Periódico
Diário Carioca
coluna: Primeiro Plano. Título atribuído por Paulo Mendes Campos à crônica identificada na base de dados da instituição como Nada há que mais amoleça...

Nada há que mais amoleça o coração do que os emperramentos do corpo. Com a mazela do chefe se rejubila o subordinado. A gripe do diretor o coloca em pé de igualdade com os seus funcionários, que se aproveitam disso para forçar-lhe a intimidade, esperançá-lo com receitas, embalá-lo com histórias de outras gripes. As mulheres, sobretudo, têm o dom fabuloso de sitiar um chefe, a quem sobreveio qualquer desventura orgânica. Deem-lhe uma dor de cabeça e constroem reino.

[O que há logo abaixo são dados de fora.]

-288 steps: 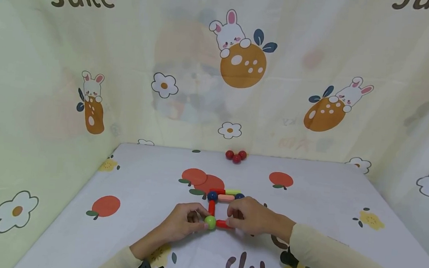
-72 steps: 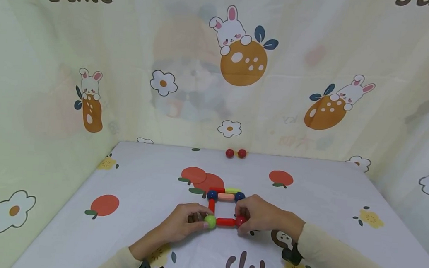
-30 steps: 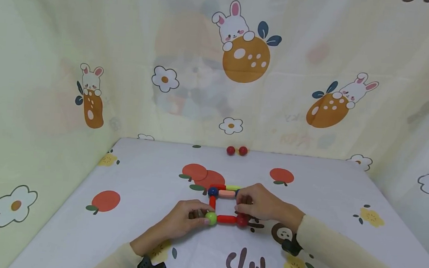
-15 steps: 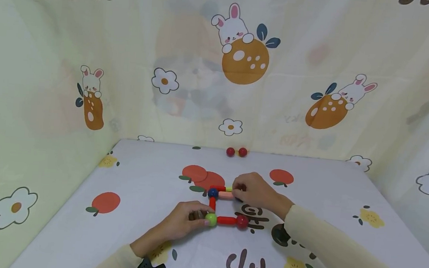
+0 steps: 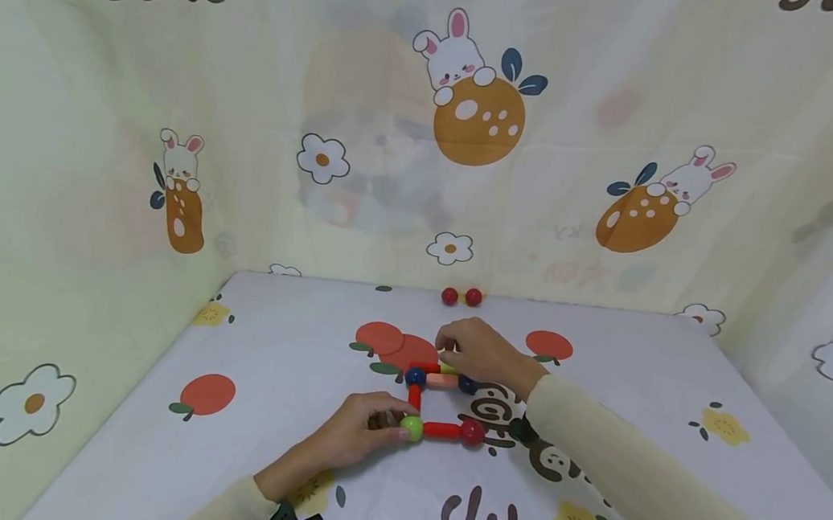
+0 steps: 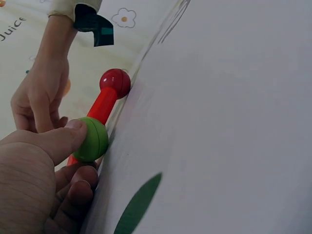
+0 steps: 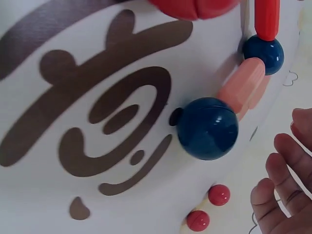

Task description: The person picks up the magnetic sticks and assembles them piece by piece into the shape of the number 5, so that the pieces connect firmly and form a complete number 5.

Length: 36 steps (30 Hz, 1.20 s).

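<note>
My left hand point(image 5: 368, 430) pinches a green ball point(image 5: 412, 429) between thumb and fingers. The ball is a corner of a flat frame of magnetic balls and rods. From it a red rod point(image 5: 442, 431) runs right to a red ball point(image 5: 473, 434), and another red rod point(image 5: 415, 399) runs back to a blue ball point(image 5: 415, 377). A pink rod point(image 5: 442, 381) links that to a second blue ball point(image 7: 208, 129). My right hand point(image 5: 486, 352) hovers at a yellow-green rod point(image 5: 447, 369) behind the frame; its fingers point(image 7: 287, 158) are loosely bent, with nothing visible between them.
Beside the yellow-green rod lies a loose red rod point(image 5: 423, 367). Two red balls point(image 5: 449, 296) sit at the table's far edge, against the printed curtain point(image 5: 368, 232). The white tablecloth point(image 5: 295, 332) carries printed fruit, flowers and lettering.
One of three red balls at the back now sits on the front red rod's end. My right hand has released it and moved back to the yellow-green rod. My left hand stays on the green ball.
</note>
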### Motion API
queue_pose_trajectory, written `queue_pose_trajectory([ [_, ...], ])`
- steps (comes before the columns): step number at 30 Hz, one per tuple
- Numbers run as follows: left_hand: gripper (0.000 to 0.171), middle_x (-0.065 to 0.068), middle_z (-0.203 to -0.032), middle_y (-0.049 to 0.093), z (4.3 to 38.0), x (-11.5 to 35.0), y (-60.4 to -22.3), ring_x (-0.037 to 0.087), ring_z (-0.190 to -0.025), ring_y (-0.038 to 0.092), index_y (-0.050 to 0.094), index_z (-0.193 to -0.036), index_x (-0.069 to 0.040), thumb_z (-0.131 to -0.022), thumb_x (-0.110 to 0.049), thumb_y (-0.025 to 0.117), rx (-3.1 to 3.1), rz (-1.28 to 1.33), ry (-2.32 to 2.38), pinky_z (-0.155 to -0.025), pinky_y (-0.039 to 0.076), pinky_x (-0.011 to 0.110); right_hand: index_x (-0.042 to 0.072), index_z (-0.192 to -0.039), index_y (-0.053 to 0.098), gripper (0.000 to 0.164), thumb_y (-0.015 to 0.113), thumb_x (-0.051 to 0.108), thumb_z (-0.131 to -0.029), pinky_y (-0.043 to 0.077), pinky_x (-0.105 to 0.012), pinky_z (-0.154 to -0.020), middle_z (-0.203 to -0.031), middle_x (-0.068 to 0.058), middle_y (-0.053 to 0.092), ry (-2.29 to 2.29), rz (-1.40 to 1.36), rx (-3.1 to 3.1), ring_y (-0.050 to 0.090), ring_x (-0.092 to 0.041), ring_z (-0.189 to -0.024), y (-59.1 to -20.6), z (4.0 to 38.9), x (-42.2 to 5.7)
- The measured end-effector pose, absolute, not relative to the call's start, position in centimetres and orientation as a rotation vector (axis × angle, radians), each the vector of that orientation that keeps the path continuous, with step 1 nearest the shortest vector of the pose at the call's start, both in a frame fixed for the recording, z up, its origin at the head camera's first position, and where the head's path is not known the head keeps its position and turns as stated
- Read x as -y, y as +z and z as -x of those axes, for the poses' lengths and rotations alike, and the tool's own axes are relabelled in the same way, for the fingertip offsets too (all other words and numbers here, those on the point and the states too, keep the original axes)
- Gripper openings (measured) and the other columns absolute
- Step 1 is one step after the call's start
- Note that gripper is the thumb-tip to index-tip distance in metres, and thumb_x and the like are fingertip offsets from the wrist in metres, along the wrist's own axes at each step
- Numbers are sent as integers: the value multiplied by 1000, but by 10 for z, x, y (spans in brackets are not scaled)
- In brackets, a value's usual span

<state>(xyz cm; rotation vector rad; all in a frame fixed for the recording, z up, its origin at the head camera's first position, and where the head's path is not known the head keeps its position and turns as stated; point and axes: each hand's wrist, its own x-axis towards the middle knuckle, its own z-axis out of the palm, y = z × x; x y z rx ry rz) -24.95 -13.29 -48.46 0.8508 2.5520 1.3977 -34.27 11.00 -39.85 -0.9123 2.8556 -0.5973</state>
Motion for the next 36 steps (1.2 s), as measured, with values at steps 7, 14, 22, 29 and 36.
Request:
queue_pose_trajectory([
  [7, 29, -10, -101, 68, 250, 130, -482, 10, -80, 59, 73, -123, -22, -94, -25, 75, -2545, -839, 1382, -70, 51, 23, 9, -115, 73, 21, 69, 12, -95, 56, -33, -86, -99, 3, 70, -553, 937, -2813, 61, -16, -94, -392, 347, -104],
  [14, 29, -11, -100, 68, 252, 130, -481, 9, -80, 59, 73, -123, -22, -94, -25, 75, -2554, -858, 1383, -69, 50, 23, 10, -117, 72, 22, 69, 12, -96, 55, -36, -92, -103, 2, 69, -496, 904, -2826, 61, -17, -97, -391, 352, -92],
  [22, 29, -12, -101, 67, 247, 133, -484, 8, -78, 59, 73, -122, -25, -93, -26, 75, -2572, -844, 1381, -69, 51, 22, 12, -117, 73, 22, 70, 10, -95, 55, -35, -88, -100, 2, 67, -445, 865, -2807, 59, -18, -95, -400, 352, -83],
  [29, 29, -12, -99, 67, 248, 131, -483, 8, -78, 58, 73, -122, -23, -93, -27, 75, -2566, -854, 1387, -68, 50, 22, 12, -117, 73, 22, 72, 12, -94, 55, -35, -89, -101, 0, 67, -427, 791, -2808, 58, -18, -94, -402, 352, -83],
  [36, 28, -12, -98, 67, 247, 131, -483, 9, -78, 58, 74, -121, -25, -93, -26, 76, -2561, -823, 1390, -67, 50, 22, 14, -118, 75, 26, 75, 14, -92, 54, -35, -84, -98, 2, 66, -428, 745, -2780, 57, -18, -93, -410, 356, -81],
])
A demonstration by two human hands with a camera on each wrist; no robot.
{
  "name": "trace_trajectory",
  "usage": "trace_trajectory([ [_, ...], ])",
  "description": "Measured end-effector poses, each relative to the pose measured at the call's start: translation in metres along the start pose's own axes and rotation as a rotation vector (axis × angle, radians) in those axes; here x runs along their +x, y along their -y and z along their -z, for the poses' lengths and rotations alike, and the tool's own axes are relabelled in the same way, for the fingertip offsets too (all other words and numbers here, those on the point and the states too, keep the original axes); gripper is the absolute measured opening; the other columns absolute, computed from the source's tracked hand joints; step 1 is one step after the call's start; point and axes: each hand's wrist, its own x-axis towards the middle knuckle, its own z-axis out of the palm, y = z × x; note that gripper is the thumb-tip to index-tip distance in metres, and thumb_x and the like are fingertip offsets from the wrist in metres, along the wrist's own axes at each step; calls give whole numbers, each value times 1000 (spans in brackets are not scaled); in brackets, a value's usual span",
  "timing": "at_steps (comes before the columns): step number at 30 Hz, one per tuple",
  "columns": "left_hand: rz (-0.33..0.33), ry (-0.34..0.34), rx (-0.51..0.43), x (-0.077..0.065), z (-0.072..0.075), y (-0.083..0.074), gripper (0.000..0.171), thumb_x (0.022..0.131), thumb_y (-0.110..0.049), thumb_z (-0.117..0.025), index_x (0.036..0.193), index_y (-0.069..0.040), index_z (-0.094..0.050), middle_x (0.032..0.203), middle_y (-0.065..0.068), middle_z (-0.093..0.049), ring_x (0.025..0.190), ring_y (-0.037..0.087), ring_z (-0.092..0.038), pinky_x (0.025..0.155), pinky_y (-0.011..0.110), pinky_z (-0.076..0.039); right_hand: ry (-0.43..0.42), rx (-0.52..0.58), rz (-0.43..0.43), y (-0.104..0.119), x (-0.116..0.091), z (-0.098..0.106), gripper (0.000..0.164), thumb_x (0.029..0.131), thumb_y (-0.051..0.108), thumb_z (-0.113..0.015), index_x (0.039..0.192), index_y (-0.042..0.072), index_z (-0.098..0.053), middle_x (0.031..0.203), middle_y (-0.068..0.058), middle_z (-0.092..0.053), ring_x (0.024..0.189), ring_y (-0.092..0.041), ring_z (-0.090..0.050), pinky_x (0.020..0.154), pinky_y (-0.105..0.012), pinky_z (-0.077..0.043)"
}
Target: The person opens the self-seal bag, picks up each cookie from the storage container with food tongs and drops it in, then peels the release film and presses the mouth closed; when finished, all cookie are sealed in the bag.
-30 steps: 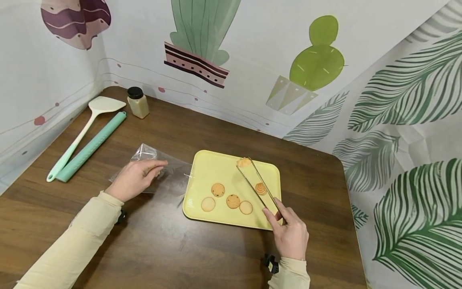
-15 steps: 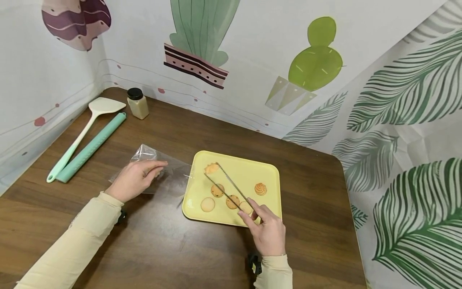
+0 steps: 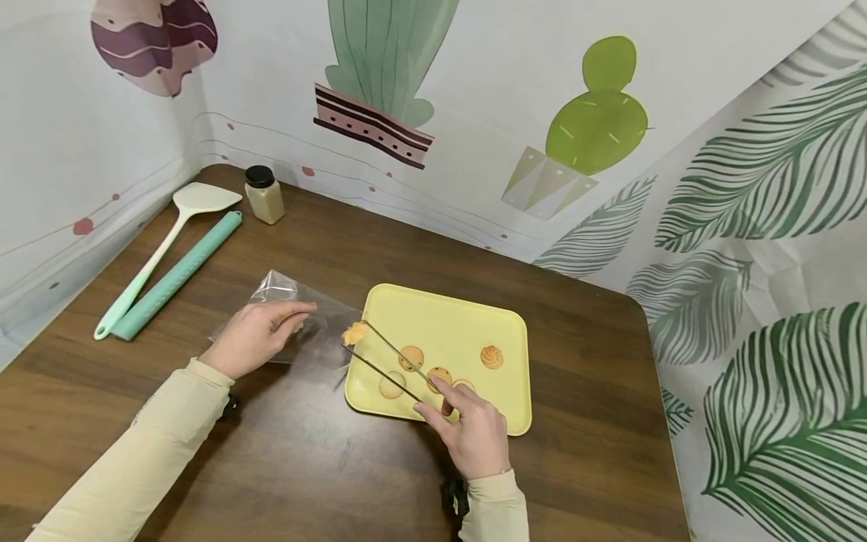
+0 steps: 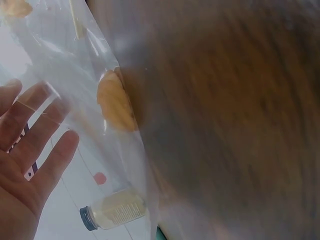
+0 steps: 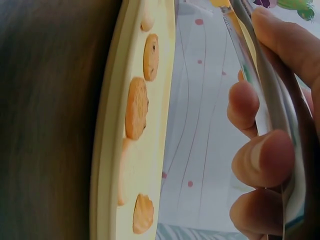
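Observation:
My left hand (image 3: 254, 335) pinches a clear plastic bag (image 3: 276, 287) lying left of the yellow tray. In the left wrist view, a cookie (image 4: 115, 102) shows through the film. My right hand (image 3: 467, 433) grips metal tongs (image 3: 382, 373) between thumb and fingers. At their tips they hold a ridged cookie (image 3: 354, 333), raised over the tray's left edge near the bag's mouth. On the yellow tray (image 3: 460, 316) lie a swirled cookie (image 3: 491, 357) and several round ones, some partly hidden behind the tongs and right hand.
At the back left stand a black-lidded jar (image 3: 265, 197), a cream-headed spatula (image 3: 162, 245) and a green bar-shaped tool (image 3: 179, 275). Patterned cloth walls (image 3: 474, 98) border the wooden table (image 3: 582, 331) behind and at the sides.
The right hand has carried the tongs and ridged cookie leftward across the tray, from its back right to its left edge. The left hand has stayed at the bag.

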Motion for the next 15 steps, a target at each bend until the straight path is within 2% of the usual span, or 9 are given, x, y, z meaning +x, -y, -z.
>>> trace_trajectory([
  [15,-7,6,20,0,0,-2,26,87,-1,-70,112,-7,-72,101,7,-73,76,13,-65,63,37,-52,83,-45,-11,4,6,-6,43,78,48,-78,112,21,-75,64,15,-49,49,3,-31,43,-18,-31],
])
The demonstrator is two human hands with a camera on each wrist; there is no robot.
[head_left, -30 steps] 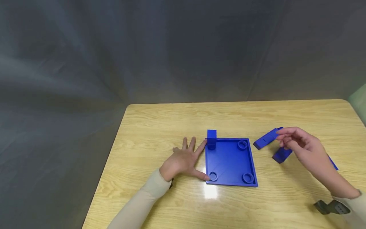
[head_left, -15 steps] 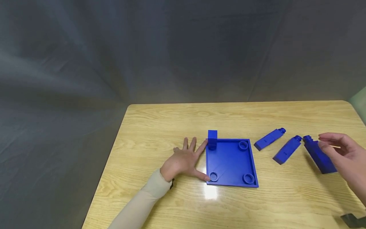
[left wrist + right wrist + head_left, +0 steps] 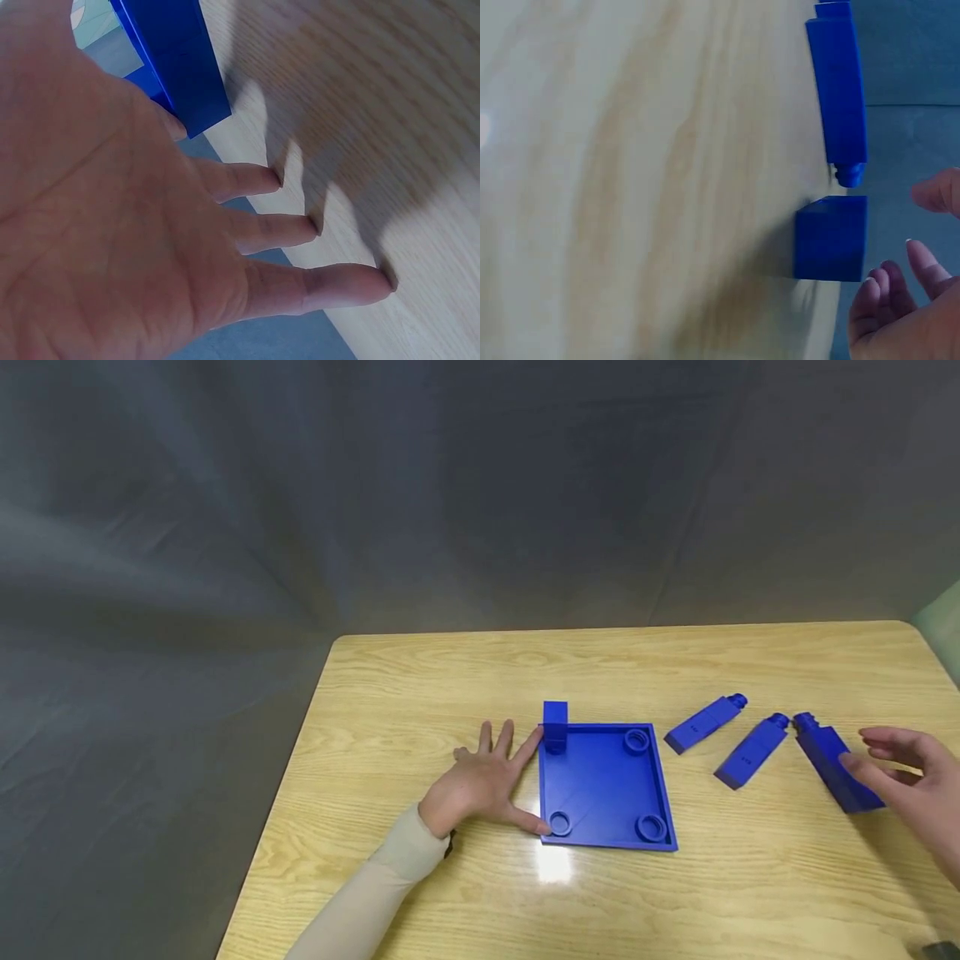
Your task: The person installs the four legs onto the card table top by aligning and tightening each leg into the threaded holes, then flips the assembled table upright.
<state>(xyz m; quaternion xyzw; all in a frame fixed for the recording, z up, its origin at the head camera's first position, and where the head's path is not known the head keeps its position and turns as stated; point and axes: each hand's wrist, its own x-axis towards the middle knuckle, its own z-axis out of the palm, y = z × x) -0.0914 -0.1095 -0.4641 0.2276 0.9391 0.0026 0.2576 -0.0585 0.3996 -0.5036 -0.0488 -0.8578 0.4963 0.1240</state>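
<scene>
My left hand [image 3: 476, 785] lies with spread fingers beside a blue square panel [image 3: 600, 785], its thumb and index finger at the panel's left edge. The panel has a raised rim and round threaded sockets in three corners; a blue square post [image 3: 556, 722] stands upright in the far left corner. In the left wrist view several fingertips [image 3: 352, 285] rest on the wood. At the right, my right hand [image 3: 918, 781] hovers over a lying blue post with a threaded end [image 3: 832, 764], fingers loosely bent and apart from it in the right wrist view, where the post's square end [image 3: 829, 240] shows.
Two more blue threaded posts, the left one [image 3: 705, 724] and the middle one [image 3: 752, 752], lie slanted between the panel and the right hand. The wooden table [image 3: 420, 668] ends at a dark grey curtain [image 3: 525, 510].
My right hand has moved right, from over the left and middle posts to the rightmost one, and now sits slightly lower. The left hand, panel and posts have stayed put.
</scene>
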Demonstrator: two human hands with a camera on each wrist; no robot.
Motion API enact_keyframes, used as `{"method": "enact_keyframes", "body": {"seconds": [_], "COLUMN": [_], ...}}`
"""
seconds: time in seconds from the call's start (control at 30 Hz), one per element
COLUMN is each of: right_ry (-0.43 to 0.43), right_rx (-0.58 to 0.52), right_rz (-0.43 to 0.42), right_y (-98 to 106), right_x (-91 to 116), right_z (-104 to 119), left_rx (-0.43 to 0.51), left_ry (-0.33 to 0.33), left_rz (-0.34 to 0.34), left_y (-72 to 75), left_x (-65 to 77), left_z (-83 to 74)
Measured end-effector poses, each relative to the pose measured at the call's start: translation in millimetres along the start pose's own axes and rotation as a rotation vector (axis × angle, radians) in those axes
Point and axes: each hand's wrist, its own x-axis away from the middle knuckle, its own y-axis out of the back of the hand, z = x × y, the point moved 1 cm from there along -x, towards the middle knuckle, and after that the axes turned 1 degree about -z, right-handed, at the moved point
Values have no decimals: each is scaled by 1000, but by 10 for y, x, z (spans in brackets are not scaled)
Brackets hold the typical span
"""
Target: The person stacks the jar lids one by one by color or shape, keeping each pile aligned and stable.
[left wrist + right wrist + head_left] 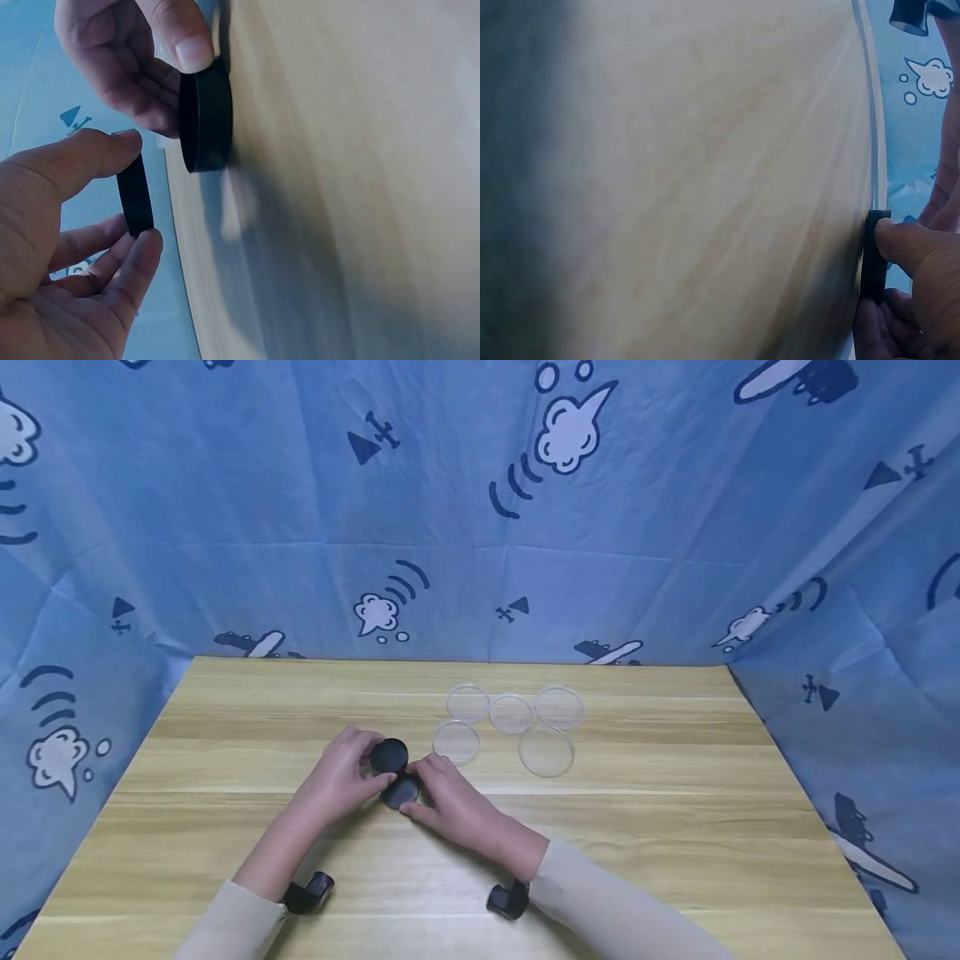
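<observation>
My left hand [348, 777] pinches a shallow black round lid [389, 755] by its rim, thumb on one side and fingers on the other. In the left wrist view this lid [135, 193] is edge-on and held up off the table. My right hand [457, 806] grips a second black round lid [401, 792], just nearer to me. Its hollow side shows in the left wrist view, where the lid [213, 120] stands on edge between thumb and fingers. From the head view the two lids overlap or touch; I cannot tell which.
Several clear round discs [547, 774] with thin rims lie on the wooden table [637, 827], beyond and right of my hands. A black wrist camera [508, 902] is on each wrist. Blue printed cloth [450, 510] hangs behind the table and along both sides.
</observation>
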Motion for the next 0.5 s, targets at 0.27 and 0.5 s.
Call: {"method": "enact_keyframes", "body": {"seconds": [0.27,0.5], "right_ry": [-3,-19], "right_rx": [-14,-24], "right_rz": [-6,3], "right_y": [0,0], "right_x": [10,4], "right_z": [6,6], "left_rx": [-14,2], "left_ry": [1,-23], "left_rz": [26,85], "left_y": [-18,-38], "left_x": [155,275], "left_z": [54,56]}}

Nem sempre há interesse imediato, ou mesmo cálculo, quando o subordinado se apega à doença do chefe, a fim de, mais longa e amavelmente, conversar com ele. O que há, quase sempre, é mais simples e mais digno de meditação: o soldado raso sente refinado prazer quando o sargento lhe pede um cigarro; o auxiliar de escritório baba-se de contentamento quando o industrial lhe aperta a mão. Em uma palavra, o homem respeita vilmente, intimamente, as escalas hierárquicas.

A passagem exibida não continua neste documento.